### DESCRIPTION OF THE TASK
The expected answer is every line from the material below that has the word "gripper".

### INPUT DATA
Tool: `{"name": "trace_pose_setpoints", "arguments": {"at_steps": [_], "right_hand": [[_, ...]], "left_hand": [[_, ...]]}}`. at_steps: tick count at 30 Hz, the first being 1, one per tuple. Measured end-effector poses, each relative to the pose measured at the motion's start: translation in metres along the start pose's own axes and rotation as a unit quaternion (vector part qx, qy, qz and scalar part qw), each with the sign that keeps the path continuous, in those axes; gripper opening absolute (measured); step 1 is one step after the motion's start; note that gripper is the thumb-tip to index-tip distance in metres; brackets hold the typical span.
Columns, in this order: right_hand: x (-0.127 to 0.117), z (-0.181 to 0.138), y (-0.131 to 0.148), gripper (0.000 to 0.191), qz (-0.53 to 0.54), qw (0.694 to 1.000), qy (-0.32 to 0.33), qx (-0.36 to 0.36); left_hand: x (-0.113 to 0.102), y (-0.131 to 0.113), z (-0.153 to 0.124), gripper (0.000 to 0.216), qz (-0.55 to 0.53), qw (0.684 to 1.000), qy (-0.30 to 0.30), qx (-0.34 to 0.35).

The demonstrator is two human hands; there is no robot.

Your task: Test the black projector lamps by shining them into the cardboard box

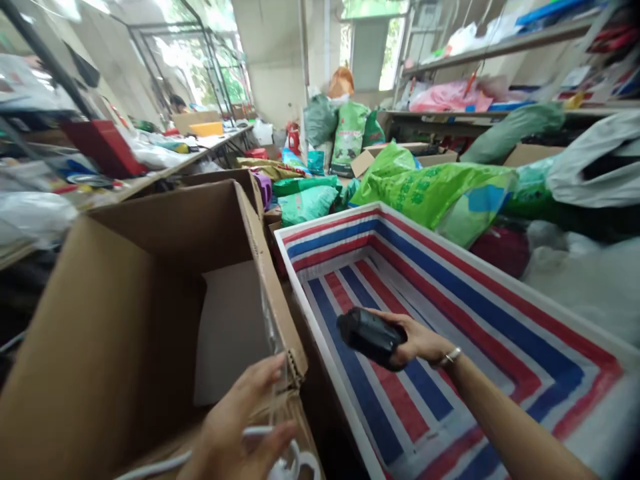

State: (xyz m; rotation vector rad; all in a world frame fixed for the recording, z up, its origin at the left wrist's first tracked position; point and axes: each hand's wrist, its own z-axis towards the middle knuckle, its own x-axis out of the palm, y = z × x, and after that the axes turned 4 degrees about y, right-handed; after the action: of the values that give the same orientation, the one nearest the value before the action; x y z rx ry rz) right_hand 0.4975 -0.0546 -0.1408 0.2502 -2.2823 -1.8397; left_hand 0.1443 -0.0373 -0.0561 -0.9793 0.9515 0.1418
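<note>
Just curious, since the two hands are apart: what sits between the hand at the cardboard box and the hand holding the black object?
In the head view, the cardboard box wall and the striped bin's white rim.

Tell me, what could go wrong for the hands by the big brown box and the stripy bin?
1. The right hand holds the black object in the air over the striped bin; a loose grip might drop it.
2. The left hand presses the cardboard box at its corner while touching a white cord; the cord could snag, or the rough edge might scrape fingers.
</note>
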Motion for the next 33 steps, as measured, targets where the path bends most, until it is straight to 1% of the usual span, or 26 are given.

### SOLUTION FOR THIS TASK
Tool: `{"name": "trace_pose_setpoints", "arguments": {"at_steps": [_], "right_hand": [[_, ...]], "left_hand": [[_, ...]]}}`. at_steps: tick count at 30 Hz, the first being 1, one per tuple. Measured end-effector poses, each relative to the pose measured at the motion's start: translation in metres along the start pose's own axes and rotation as a unit quaternion (vector part qx, qy, qz and scalar part qw), each with the sign that keeps the path continuous, in those axes; gripper opening absolute (measured); step 1 is one step after the motion's start; note that gripper is the thumb-tip to index-tip distance in metres; brackets hold the typical span.
Columns, in this order: right_hand: x (-0.127 to 0.117), z (-0.181 to 0.138), y (-0.131 to 0.148), gripper (0.000 to 0.191), qz (-0.53 to 0.54), qw (0.694 to 1.000), qy (-0.32 to 0.33), qx (-0.36 to 0.36); left_hand: x (-0.113 to 0.102), y (-0.131 to 0.113), z (-0.153 to 0.124), gripper (0.000 to 0.216), qz (-0.55 to 0.53), qw (0.684 to 1.000), qy (-0.30 to 0.30), qx (-0.34 to 0.35).

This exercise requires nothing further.